What the task asks.
Give back exactly the lines of the entries below from the line with "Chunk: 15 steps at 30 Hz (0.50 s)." to the line with "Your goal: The", inclusive, and only those.
• • •
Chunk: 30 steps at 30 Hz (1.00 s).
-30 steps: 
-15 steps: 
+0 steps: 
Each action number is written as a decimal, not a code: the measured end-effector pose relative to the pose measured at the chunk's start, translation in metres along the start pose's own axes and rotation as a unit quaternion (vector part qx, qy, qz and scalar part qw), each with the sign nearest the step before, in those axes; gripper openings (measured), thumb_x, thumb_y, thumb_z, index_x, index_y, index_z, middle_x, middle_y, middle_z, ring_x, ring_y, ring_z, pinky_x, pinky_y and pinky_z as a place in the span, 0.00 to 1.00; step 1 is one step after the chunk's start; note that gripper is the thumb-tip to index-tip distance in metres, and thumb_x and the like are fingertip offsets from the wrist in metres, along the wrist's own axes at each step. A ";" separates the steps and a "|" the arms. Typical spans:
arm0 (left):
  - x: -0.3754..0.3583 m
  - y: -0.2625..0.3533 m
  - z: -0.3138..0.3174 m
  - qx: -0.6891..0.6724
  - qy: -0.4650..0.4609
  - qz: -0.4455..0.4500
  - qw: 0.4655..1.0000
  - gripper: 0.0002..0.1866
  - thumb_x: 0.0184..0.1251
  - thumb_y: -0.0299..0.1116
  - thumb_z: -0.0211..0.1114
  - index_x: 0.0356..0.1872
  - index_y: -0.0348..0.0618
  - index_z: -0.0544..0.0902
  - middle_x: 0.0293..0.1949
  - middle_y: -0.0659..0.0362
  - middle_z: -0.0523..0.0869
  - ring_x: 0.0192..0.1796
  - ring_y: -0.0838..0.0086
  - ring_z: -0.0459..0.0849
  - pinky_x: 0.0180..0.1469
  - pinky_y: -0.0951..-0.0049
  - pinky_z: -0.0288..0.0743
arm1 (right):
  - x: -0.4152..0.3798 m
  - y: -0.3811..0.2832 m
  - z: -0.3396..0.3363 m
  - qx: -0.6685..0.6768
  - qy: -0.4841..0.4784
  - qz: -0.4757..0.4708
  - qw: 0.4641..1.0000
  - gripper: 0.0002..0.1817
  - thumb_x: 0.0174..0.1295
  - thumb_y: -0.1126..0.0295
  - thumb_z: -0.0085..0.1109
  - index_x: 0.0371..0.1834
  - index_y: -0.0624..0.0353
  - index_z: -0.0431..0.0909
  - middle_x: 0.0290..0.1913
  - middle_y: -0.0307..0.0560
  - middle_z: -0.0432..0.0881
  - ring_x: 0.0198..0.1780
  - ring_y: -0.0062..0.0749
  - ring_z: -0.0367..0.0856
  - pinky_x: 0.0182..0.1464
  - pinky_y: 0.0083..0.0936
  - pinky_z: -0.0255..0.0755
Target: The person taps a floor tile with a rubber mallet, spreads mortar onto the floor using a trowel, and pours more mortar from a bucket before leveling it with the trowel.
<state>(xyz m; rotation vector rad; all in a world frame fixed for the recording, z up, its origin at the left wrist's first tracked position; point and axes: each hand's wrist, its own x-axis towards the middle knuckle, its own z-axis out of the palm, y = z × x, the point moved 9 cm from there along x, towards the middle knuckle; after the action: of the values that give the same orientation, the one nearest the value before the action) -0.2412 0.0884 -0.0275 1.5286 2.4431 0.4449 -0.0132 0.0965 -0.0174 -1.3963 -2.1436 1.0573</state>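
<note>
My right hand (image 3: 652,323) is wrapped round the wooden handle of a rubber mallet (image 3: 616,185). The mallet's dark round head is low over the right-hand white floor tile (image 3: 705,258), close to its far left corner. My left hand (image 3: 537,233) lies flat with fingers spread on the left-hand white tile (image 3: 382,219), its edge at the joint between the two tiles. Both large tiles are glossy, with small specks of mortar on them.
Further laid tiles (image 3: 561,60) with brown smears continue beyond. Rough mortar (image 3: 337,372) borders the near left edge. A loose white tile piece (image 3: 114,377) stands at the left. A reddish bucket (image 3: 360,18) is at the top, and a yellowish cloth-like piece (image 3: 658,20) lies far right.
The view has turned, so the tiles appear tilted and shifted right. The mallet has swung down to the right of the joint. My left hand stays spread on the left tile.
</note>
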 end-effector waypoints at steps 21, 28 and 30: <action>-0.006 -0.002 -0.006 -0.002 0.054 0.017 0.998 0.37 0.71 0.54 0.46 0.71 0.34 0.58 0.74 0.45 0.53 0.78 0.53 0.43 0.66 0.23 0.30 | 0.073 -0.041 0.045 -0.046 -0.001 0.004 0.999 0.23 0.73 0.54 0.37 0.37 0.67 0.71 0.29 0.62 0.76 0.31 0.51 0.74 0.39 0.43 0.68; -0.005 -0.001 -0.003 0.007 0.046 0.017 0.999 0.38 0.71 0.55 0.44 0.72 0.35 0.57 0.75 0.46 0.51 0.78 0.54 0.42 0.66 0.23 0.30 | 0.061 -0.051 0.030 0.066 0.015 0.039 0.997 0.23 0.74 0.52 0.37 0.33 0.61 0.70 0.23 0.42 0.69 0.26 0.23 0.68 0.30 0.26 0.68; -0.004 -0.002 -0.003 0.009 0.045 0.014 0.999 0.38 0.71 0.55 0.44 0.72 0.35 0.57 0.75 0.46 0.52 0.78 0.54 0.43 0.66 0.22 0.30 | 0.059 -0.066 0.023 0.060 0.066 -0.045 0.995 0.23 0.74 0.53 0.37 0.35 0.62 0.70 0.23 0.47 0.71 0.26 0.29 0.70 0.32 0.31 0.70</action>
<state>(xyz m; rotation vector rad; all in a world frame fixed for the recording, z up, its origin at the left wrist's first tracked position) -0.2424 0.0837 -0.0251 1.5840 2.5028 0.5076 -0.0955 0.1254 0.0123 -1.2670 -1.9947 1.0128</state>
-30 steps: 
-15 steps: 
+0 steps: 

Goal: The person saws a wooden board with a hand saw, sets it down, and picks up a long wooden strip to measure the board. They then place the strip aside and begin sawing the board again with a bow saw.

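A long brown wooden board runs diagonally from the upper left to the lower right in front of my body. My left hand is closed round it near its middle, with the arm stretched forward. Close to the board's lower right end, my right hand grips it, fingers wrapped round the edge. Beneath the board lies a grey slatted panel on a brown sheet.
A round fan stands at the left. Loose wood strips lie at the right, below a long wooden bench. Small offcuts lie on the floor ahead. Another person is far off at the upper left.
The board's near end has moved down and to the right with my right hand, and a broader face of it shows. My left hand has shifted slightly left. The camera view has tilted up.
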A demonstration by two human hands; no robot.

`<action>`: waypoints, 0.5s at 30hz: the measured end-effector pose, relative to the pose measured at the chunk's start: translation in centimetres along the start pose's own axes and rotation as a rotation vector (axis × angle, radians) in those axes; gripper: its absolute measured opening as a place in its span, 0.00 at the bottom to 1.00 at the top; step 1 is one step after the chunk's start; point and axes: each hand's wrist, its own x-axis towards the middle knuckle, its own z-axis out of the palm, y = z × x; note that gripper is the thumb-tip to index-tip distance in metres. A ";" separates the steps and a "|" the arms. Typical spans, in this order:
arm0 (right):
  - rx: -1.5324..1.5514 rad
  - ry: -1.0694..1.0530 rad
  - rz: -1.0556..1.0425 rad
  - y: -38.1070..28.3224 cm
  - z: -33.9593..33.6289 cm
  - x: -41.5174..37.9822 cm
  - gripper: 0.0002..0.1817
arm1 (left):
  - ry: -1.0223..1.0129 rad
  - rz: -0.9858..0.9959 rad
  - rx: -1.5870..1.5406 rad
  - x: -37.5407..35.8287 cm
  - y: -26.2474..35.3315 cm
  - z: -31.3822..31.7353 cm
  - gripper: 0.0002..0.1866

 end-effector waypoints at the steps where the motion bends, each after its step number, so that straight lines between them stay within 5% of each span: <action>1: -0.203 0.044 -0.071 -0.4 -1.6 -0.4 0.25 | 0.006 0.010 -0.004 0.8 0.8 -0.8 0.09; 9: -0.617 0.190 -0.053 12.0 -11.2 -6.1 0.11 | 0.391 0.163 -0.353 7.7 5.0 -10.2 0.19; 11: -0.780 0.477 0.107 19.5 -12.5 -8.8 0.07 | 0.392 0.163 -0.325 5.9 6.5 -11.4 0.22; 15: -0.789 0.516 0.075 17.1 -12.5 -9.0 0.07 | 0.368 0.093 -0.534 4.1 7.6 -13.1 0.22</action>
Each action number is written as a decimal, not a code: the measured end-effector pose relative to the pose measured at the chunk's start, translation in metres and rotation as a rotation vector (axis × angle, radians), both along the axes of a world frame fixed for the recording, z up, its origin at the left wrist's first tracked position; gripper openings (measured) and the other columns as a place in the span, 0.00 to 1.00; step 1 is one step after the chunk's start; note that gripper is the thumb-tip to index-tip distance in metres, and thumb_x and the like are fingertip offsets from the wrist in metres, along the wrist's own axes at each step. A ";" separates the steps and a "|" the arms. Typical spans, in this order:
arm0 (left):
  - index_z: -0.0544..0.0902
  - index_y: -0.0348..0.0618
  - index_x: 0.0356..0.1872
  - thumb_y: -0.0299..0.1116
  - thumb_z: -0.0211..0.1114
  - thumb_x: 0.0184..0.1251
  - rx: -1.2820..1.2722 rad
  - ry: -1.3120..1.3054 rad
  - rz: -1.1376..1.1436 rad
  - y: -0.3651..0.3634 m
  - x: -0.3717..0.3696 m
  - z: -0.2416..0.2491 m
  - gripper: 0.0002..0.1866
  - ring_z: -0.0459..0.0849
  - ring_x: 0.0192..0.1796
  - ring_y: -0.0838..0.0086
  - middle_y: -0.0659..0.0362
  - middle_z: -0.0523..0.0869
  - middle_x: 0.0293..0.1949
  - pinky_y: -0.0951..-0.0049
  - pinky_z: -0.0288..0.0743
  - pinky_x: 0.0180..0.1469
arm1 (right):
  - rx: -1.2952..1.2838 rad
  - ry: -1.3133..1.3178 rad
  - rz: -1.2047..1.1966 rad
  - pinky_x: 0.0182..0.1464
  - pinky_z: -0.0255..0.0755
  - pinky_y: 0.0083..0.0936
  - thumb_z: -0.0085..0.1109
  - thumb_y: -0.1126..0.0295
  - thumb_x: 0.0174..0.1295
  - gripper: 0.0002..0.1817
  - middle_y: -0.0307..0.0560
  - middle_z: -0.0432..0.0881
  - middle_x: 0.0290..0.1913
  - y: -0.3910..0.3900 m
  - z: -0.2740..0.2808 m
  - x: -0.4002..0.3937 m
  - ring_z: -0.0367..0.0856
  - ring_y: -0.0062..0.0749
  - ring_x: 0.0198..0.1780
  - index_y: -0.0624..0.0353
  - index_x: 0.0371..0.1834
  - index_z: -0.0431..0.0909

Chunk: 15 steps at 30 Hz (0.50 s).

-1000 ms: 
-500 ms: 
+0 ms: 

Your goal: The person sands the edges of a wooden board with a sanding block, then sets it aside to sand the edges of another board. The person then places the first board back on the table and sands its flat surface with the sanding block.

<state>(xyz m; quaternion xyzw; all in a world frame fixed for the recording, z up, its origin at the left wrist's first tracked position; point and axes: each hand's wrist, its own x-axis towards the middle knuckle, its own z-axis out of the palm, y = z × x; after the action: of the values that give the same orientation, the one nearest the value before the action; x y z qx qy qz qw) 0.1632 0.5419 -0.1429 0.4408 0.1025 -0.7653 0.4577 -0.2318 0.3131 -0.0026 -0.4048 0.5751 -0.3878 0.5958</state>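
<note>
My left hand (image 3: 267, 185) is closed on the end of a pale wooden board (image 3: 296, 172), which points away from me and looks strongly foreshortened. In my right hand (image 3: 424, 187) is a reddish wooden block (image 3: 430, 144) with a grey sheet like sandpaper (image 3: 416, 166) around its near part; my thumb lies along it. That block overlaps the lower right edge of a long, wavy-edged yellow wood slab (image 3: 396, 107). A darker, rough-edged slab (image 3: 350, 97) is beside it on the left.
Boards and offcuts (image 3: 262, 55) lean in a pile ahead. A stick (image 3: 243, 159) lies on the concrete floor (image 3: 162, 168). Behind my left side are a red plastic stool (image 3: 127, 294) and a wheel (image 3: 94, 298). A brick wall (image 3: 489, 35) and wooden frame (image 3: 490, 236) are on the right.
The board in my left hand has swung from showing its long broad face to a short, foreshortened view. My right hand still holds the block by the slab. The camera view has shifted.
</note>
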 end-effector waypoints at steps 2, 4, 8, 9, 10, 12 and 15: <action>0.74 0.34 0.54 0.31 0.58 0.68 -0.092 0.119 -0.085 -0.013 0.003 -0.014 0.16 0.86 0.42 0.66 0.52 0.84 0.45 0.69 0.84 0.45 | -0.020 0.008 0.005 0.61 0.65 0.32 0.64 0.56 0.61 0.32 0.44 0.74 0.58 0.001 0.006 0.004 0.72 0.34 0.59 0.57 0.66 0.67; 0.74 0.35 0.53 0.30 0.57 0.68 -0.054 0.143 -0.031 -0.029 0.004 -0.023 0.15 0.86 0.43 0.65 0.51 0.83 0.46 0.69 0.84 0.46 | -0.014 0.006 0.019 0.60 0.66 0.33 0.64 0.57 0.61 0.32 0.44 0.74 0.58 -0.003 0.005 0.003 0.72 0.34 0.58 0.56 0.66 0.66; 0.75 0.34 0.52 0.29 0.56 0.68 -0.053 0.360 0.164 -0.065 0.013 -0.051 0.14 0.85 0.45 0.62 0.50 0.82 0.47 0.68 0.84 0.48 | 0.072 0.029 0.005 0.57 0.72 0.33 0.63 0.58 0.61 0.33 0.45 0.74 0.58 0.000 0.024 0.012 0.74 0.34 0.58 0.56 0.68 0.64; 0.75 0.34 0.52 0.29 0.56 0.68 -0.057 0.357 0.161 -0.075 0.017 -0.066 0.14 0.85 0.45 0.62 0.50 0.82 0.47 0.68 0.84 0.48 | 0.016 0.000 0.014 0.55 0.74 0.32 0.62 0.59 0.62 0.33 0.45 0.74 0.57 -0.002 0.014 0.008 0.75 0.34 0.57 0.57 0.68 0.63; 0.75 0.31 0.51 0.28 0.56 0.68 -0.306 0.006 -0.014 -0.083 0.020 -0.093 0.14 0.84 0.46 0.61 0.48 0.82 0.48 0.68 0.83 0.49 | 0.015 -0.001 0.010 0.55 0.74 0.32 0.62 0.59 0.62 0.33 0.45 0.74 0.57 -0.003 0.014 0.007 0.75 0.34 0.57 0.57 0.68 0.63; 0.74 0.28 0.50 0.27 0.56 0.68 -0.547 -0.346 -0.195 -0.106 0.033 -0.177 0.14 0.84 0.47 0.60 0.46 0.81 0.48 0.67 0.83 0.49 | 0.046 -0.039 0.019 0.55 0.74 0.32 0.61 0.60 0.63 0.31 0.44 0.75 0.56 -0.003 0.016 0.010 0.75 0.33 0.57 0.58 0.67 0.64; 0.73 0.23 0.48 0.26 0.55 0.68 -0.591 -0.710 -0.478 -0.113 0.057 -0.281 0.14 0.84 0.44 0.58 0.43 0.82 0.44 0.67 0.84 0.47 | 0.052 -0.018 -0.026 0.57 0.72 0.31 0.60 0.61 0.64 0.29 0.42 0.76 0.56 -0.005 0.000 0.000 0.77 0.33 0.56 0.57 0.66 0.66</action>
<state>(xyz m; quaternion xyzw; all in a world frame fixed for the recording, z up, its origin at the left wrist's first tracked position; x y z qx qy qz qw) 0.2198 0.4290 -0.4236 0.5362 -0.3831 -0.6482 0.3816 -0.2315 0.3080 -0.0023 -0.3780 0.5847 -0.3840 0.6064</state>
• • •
Solution to the problem.
Chunk: 15 steps at 30 Hz (0.50 s).

-1000 ms: 
-500 ms: 
+0 ms: 

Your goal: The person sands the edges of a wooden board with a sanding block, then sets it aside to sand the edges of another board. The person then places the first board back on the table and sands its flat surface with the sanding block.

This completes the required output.